How to complete this task:
Go through the records below and copy out every line that contains the word "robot".

Collected data entries
▽

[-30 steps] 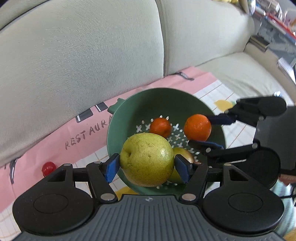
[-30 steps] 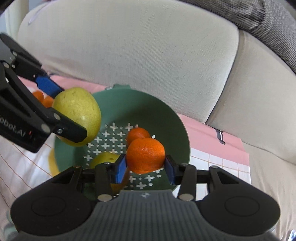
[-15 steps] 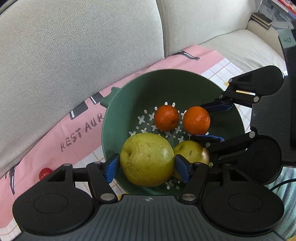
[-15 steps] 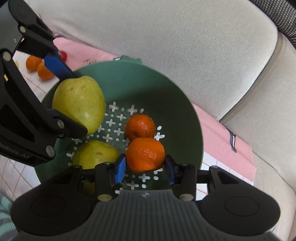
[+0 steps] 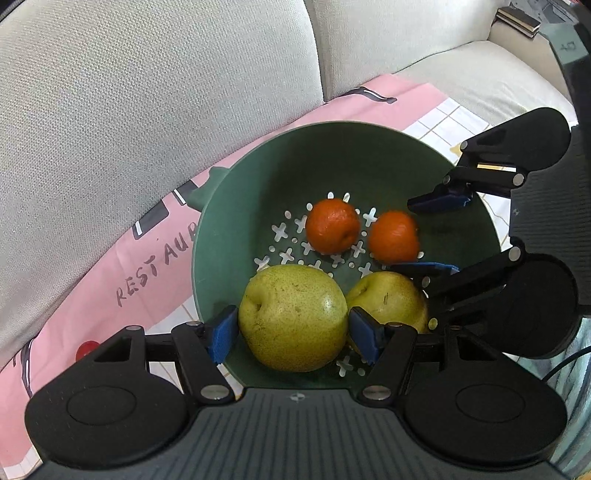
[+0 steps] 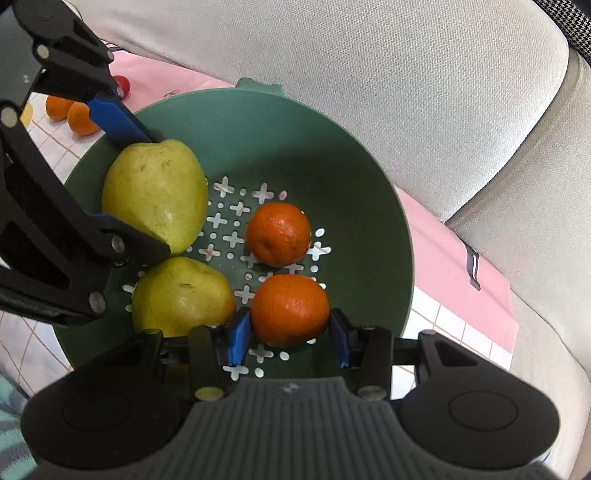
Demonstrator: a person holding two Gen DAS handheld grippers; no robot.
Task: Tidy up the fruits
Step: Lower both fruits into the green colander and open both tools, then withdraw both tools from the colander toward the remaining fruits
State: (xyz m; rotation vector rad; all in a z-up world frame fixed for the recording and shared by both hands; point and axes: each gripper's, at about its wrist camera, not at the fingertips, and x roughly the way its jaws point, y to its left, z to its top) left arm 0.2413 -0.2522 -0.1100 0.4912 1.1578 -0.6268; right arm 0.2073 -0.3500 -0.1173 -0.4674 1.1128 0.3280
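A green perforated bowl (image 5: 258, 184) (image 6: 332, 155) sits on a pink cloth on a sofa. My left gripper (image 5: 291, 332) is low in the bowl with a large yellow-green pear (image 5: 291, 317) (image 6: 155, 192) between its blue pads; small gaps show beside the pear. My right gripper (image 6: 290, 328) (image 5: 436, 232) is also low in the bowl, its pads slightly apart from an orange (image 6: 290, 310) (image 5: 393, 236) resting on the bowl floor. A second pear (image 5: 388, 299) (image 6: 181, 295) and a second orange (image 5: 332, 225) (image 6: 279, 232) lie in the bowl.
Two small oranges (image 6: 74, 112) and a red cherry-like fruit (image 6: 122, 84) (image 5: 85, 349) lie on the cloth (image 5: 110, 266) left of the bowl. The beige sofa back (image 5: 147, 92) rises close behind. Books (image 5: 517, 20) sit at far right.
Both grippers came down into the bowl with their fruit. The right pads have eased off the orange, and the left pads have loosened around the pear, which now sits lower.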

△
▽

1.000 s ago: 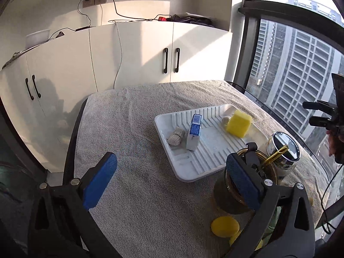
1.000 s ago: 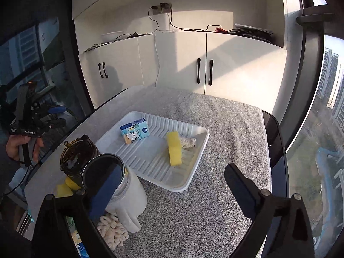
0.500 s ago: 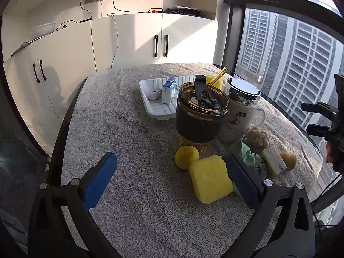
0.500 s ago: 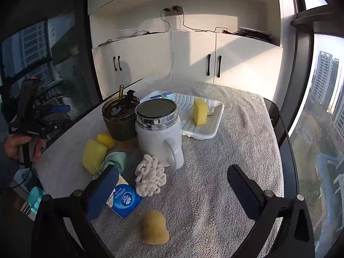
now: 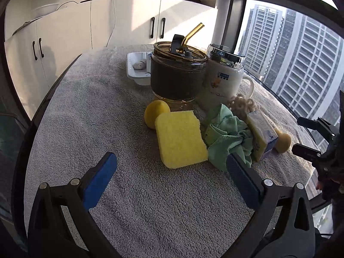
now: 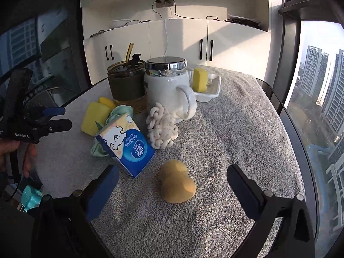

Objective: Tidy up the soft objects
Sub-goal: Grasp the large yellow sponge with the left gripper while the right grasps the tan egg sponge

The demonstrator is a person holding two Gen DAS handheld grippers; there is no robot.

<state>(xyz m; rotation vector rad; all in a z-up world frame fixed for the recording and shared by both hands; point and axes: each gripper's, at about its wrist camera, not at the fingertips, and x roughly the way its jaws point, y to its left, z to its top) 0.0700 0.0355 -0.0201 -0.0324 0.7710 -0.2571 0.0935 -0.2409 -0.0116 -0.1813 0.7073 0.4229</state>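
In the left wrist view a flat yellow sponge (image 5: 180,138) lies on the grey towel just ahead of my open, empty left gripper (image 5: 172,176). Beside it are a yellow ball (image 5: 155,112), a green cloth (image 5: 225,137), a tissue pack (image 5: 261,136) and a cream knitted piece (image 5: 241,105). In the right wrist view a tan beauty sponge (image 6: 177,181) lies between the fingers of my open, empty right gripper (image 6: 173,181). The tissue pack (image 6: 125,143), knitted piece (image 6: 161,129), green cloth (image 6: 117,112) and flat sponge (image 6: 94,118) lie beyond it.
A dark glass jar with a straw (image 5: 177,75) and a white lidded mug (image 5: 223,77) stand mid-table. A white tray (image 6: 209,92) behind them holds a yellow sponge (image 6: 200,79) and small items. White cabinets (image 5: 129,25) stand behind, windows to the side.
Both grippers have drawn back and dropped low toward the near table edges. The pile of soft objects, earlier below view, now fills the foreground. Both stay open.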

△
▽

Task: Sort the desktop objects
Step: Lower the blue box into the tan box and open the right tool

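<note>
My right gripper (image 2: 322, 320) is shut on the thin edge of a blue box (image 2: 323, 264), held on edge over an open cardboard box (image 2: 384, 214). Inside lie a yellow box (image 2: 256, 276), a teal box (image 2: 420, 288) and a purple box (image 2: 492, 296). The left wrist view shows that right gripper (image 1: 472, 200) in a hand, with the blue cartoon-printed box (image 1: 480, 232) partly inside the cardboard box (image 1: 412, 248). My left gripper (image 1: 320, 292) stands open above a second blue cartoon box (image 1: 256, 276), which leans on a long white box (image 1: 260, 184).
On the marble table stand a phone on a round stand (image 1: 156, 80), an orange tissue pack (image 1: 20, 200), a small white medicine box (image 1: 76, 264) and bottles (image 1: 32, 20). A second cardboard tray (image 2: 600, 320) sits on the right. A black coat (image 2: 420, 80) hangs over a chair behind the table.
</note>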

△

Your response:
Demonstrator: a person holding two Gen DAS handheld grippers; no robot.
The demonstrator is a person holding two Gen DAS handheld grippers; there is no robot.

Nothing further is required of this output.